A neighbor had brought her Monday evening to the annual Thanksgiving Blessing, as the big pre-holiday giveaway organized by the Food Bank of Alaska and area churches is known. People line up at churches all over town for yams, cranberry sauce, potatoes, apples, stuffing, gravy mix, pie, rolls, vegetables, and a turkey and roaster — everything they need for a feast at home.

Alan Budahl, the incoming executive director of Lutheran Social Services, was in his first day in his new job when the flustered man came up to him.

“Hey, I have my neighbor,” the man told Budahl. “She’s in labor, and she’s in the line and she won’t go to the hospital until she gets her food because she needs her Thanksgiving basket.”

Budahl told the neighbor to bring the pregnant woman inside. She was breathing through contractions, he said.

“Shouldn’t you be in the hospital?” Budahl asked.

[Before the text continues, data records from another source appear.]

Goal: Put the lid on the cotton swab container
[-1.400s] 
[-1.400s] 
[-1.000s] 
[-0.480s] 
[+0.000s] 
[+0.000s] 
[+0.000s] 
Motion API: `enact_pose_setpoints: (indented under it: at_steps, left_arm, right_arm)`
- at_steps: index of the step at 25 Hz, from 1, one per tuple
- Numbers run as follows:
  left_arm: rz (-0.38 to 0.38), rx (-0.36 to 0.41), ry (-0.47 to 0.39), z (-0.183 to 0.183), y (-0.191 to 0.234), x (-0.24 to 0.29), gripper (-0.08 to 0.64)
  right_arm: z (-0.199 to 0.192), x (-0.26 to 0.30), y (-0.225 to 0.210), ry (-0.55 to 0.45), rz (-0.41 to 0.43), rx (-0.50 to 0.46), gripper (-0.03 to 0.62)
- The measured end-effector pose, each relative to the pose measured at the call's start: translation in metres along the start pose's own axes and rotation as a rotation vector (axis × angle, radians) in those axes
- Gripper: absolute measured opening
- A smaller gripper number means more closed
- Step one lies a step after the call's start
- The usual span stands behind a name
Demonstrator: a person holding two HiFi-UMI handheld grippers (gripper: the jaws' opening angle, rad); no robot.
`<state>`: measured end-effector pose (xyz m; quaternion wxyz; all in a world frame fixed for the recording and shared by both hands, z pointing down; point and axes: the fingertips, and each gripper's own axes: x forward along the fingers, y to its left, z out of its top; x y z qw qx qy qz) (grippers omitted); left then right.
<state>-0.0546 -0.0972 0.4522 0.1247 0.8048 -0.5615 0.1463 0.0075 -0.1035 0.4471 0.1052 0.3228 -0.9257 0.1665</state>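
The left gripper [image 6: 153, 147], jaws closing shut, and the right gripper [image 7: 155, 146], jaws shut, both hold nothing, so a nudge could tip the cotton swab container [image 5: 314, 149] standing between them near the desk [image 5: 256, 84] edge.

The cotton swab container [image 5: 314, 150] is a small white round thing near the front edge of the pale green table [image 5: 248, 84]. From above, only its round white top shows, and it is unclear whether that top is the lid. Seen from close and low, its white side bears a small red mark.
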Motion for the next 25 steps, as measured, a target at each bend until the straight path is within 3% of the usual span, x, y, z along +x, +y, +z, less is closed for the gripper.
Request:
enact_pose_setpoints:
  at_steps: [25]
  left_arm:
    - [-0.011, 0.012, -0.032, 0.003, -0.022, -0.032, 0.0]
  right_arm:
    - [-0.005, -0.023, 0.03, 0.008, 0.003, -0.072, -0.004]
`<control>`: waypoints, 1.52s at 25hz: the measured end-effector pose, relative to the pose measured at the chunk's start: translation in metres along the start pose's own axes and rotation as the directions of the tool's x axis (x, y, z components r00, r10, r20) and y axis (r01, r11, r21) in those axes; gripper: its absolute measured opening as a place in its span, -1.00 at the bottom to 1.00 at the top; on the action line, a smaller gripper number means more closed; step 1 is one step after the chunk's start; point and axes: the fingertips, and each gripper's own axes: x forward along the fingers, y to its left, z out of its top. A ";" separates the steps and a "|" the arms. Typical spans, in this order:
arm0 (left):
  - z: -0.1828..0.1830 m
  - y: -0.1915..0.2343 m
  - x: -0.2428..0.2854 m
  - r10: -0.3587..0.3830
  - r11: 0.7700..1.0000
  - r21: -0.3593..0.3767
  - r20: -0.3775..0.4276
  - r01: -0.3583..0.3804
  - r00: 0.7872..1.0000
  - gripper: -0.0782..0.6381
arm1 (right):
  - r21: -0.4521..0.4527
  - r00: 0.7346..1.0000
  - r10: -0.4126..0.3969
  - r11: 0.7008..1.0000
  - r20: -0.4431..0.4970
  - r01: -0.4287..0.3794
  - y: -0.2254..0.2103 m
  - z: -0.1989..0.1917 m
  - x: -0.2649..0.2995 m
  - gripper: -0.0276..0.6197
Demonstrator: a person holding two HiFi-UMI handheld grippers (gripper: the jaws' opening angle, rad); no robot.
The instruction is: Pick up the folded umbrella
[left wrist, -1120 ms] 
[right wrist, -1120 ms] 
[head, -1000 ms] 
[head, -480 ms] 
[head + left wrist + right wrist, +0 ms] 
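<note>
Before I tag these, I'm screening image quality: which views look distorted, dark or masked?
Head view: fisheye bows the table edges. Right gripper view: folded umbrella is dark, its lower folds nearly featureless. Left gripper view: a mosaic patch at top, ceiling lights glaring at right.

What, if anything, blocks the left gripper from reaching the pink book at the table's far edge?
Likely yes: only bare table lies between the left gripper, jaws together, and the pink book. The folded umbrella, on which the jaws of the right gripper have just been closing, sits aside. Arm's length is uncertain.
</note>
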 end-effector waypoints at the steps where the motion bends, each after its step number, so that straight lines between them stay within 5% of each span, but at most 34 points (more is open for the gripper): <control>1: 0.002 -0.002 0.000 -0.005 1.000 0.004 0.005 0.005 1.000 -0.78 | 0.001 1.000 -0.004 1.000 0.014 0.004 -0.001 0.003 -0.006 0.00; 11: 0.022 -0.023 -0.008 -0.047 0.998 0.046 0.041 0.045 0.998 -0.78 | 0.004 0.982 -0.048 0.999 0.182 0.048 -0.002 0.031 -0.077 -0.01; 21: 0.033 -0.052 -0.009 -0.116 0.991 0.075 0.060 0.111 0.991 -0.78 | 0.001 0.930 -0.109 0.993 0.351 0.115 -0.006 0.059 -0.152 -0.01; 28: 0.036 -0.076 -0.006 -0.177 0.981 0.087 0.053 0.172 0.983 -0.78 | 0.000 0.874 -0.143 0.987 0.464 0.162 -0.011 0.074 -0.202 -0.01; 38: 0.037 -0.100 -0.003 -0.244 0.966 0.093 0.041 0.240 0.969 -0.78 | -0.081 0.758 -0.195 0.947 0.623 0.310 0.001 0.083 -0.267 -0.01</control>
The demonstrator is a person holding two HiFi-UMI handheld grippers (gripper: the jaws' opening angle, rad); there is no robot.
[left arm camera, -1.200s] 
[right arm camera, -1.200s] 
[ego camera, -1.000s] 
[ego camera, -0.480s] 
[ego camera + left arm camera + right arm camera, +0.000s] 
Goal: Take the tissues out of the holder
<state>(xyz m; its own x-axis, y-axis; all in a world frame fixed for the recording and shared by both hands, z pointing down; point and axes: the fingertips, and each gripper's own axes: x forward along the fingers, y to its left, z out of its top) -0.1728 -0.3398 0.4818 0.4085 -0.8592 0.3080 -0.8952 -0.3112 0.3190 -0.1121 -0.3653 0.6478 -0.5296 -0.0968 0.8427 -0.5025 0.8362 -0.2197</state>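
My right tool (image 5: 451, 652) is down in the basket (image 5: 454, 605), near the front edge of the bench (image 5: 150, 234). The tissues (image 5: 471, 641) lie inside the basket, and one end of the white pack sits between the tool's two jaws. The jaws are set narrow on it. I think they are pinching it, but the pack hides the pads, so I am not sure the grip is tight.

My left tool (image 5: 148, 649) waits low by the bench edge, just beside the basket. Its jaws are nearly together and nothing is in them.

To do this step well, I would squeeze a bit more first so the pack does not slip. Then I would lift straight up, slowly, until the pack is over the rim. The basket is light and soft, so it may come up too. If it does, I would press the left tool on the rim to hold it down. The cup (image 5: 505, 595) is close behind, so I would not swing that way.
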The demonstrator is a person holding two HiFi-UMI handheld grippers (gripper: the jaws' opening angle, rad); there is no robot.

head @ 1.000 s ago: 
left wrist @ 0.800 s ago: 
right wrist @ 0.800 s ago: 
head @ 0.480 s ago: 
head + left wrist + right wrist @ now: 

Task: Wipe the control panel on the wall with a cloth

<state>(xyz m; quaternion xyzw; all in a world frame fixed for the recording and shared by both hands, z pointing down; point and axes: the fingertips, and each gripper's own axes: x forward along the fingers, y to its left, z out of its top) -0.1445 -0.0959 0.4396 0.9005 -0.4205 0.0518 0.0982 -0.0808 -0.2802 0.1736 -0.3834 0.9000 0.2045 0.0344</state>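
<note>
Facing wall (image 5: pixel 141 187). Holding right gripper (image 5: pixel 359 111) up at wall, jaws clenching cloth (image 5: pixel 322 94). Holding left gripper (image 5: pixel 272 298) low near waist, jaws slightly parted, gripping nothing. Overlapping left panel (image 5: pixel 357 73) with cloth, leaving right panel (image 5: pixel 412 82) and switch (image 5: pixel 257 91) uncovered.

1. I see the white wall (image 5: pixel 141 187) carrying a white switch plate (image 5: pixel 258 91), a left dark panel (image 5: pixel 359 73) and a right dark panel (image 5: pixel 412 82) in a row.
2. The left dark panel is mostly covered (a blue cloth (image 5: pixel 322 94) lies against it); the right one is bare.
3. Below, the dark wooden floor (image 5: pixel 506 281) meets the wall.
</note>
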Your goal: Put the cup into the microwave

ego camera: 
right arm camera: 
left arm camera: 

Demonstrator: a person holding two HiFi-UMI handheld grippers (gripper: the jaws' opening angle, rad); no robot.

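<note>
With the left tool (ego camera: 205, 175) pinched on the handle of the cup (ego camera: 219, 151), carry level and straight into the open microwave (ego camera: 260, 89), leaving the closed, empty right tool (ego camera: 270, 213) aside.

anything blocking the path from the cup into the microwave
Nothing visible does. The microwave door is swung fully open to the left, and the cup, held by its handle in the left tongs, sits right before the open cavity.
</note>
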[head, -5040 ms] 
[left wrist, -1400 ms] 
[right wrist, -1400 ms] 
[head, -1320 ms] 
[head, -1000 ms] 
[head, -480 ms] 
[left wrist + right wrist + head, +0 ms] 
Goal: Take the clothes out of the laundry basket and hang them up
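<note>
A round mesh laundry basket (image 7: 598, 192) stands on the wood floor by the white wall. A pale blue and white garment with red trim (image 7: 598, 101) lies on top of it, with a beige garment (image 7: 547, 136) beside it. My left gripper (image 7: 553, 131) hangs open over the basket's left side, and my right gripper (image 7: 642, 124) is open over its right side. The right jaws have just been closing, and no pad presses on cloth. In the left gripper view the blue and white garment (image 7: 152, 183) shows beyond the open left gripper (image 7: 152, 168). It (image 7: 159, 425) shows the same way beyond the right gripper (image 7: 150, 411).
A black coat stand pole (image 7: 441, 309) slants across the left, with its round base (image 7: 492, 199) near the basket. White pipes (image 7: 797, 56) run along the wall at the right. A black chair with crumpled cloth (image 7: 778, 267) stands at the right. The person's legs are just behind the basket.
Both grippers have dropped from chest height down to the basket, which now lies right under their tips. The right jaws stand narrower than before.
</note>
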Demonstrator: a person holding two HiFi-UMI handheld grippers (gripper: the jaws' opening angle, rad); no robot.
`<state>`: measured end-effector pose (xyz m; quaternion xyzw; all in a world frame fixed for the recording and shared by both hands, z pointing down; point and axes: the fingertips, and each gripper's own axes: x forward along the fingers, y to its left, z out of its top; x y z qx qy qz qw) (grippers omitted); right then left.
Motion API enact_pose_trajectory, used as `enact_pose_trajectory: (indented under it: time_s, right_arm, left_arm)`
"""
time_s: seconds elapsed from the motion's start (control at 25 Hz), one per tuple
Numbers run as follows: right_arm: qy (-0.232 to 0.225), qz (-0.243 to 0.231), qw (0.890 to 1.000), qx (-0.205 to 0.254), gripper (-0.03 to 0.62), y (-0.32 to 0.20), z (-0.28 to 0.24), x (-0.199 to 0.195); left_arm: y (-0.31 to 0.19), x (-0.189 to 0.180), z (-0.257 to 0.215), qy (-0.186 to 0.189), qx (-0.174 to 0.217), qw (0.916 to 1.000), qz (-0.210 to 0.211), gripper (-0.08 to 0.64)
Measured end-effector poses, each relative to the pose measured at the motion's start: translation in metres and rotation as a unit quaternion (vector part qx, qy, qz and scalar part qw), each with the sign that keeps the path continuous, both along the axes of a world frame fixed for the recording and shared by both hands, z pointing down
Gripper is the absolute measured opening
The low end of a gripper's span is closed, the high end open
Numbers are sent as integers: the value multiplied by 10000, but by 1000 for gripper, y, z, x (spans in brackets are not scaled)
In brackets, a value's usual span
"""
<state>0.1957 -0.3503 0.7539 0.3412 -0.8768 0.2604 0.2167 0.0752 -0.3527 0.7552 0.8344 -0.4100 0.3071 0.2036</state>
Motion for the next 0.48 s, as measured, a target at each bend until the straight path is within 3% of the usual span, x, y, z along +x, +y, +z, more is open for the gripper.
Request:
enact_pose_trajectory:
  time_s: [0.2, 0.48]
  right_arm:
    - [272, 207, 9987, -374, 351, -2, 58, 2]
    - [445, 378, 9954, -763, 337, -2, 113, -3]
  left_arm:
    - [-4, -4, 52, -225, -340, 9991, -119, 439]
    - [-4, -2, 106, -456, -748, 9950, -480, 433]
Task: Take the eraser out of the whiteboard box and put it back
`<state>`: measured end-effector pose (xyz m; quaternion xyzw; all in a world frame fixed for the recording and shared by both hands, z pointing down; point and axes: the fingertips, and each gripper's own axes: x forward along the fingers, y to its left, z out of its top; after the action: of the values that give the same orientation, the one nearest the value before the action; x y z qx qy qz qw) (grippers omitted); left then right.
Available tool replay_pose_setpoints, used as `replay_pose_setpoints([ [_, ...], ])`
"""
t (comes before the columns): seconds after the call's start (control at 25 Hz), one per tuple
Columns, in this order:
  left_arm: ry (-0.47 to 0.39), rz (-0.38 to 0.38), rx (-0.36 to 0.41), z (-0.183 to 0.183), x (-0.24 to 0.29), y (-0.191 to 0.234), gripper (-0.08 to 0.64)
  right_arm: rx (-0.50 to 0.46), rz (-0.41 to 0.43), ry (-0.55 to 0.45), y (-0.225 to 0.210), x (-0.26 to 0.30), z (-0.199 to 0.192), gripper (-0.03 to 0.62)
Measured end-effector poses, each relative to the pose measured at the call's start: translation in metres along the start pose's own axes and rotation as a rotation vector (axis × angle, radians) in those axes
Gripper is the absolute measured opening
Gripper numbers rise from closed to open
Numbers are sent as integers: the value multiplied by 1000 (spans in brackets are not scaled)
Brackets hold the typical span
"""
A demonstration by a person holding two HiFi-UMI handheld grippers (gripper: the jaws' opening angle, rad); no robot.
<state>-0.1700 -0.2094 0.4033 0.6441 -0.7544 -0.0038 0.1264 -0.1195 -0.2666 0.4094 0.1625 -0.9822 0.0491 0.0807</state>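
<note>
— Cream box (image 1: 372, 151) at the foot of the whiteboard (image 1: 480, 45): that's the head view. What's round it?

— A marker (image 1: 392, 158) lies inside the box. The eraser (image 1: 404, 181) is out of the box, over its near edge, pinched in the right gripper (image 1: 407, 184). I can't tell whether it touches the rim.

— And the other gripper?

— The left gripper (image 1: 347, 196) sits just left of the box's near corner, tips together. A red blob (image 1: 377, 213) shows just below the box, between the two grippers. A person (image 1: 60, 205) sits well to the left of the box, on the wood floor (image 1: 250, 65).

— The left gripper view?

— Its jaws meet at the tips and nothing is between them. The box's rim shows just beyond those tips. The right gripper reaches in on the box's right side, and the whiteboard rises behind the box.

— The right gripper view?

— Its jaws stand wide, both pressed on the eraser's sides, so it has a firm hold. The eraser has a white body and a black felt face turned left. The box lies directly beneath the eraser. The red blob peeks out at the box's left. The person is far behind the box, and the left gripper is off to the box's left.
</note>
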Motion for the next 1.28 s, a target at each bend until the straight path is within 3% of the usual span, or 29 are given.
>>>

“She said, ‘I need this Thanksgiving basket. I do. I do. I do. If you don’t get it today, you don’t get it.’ ” Budahl moved her to the front of the line, along with the neighbor, who was driving her to the hospital right afterward.

Budahl helped her get through the crowd. A volunteer filled her basket. The laboring woman kept saying how she needed the food.

So how did it turn out?

In all the commotion, no one got her name or which hospital she was going to.